Award Information
Description of original award (Fiscal Year 2016, $2,481,605)
The NICS Improvement Amendments Act of 2007, Pub. L. 110-180 ("NICS Improvement Act"), was signed into law by the President on January 8, 2008. The NICS Improvement Act amends the Brady Handgun Violence Prevention Act of 1993 ("the Brady Act") (Pub. L. 103-159), under which the Attorney General established the National Instant Criminal Background Check System (NICS). The Brady Act requires Federal Firearms Licensees (FFLs) to contact the NICS before transferring a firearm to an unlicensed person for information on whether the proposed transferee is prohibited from receiving or possessing a firearm under state or federal law. The NICS Improvement Act authorizes grants to be made in a manner consistent with the National Criminal History Improvement Program (NCHIP).

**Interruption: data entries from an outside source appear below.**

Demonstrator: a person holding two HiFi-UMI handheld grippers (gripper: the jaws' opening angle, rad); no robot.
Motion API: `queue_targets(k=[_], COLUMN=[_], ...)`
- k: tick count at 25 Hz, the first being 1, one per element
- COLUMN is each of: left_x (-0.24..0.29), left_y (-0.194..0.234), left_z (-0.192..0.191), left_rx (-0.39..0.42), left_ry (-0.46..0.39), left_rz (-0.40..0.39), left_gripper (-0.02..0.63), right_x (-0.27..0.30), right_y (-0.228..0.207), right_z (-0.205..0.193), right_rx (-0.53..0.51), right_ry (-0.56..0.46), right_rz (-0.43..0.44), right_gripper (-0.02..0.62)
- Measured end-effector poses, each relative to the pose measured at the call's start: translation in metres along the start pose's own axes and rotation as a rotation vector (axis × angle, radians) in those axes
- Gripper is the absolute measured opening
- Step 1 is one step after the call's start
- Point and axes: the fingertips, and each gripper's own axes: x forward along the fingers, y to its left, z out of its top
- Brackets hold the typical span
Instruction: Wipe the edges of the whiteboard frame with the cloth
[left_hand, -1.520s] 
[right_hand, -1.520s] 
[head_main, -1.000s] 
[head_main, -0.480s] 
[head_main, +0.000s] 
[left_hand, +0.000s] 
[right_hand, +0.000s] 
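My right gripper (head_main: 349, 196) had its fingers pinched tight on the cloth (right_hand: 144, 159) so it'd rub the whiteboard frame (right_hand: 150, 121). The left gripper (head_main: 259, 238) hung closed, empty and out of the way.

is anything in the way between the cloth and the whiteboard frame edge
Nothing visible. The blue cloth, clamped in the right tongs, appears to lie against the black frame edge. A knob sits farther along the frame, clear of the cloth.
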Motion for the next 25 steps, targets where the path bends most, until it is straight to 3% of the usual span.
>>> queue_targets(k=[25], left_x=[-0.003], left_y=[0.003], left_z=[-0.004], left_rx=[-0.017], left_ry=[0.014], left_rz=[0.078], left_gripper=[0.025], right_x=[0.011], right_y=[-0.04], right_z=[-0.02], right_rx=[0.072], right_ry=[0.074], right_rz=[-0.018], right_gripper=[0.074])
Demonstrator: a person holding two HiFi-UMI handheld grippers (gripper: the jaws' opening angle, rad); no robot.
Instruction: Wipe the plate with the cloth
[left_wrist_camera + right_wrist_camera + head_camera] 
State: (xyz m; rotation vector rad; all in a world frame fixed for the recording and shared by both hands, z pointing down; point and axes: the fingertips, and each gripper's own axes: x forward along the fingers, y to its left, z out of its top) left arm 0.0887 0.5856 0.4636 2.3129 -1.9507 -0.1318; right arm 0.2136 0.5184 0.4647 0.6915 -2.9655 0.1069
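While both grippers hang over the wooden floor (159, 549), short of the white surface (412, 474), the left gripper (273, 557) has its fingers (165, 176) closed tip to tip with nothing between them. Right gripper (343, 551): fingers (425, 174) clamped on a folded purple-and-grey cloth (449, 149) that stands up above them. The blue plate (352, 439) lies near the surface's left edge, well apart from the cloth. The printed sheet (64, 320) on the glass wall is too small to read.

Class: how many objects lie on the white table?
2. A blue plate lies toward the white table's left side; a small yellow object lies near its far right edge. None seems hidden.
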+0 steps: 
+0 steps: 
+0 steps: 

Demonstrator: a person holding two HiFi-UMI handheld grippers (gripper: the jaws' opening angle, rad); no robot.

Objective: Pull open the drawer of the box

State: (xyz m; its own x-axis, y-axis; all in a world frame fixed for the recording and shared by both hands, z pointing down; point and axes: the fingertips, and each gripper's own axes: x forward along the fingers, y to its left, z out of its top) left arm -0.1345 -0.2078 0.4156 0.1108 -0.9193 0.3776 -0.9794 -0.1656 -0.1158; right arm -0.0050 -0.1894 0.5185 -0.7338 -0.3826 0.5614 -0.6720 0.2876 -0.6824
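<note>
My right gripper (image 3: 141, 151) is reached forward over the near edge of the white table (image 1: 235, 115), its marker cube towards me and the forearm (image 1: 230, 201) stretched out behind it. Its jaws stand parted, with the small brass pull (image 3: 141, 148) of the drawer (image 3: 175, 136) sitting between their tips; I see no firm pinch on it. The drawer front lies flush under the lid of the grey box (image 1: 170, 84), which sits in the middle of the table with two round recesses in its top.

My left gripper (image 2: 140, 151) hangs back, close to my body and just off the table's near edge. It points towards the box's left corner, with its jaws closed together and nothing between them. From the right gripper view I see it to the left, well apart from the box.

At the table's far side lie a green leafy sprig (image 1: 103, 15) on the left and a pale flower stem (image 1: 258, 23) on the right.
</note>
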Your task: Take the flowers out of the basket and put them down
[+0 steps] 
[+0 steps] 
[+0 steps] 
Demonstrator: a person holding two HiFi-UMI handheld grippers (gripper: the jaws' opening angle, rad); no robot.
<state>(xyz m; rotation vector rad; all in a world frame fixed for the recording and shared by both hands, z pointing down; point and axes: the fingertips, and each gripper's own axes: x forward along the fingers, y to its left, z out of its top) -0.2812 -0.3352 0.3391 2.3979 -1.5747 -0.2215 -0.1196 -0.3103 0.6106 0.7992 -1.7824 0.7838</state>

Under the 2016 NARIP priority areas, the NYS, Division of Criminal Justice Services (DCJS), will administer two projects: Court Administration and State Repository Criminal History Record Improvement project and Improving Data Quality and Reporting Compliance for Mental Health Record Submission to NICS.
Court Administration and State Repository Record Improvement: DCJS and the Office of Court Administration will use NCHIP funding to expand the Exception Tracking System (ETS) to handle Fatal Errors, which are dispositions received by the court systems that are rejected, but never get applied to criminal histories. Currently, the ETS system only handles exceptions that occur when updates are applied to criminal history records and these updates require some type of review by the DCJS Office of Criminal Justice Operations (OCJO). Fatal errors are sent back to OCA for subsequent analysis and remediation. This project will enhance ETS so that both OCJO and OCA will be able to review and track fatal errors in an automated manner. The enhancement will also create a closed loop throughout the process so it is possible to view the outstanding and in progress fatal errors on the ETS. The DCJS will use NCHIP funds to automate the reporting of certificates of relief and good conduct by developing a system enhancement between DCJS and the courts to bypass the paper form and mailing process and enable the agencies to update the records immediately with less possibility of errors. OCA will also use NCHIP funding to update software enhancements to improve automated reporting and error reconciliation of dispositions from the Justice Courts to OCA. This includes building an automated dashboard and prompting mechanism to alert all Justice Courts of dispositions to be reported during every reporting stage and errors in need of correction. The work includes the analysis, development, distribution, and installation of the software enhancements.
Improving Data Quality and Reporting for Mental Health Record Submission to NICS: DCJS will administer NCHIP funds through the Department of Health (DOH) and the Office of Mental Health (OMH) to focus on the analysis of data errors related to patient identification numbers (ARI) and merges that have been done to historical records that were sent to the NICS Index. Analysis and reconciliation files will be generated and remediation steps will be taken to clean up historical records. Two types of errors that will be focused on are errors in manual data entry of patient records and errors in which duplicate ARI numbers have been reported. A data analyst position will be hired to work with the facilities to clean up the errors in addition to determine how the errors were made in order to reduce the possibility of these types of errors going forward. In addition to improving the data quality and reporting of mental health information, DOH will move an additional 5 hospitals to automated reporting to the NICS Index. Currently, the 5 identified hospitals are reporting information to the NICS manually.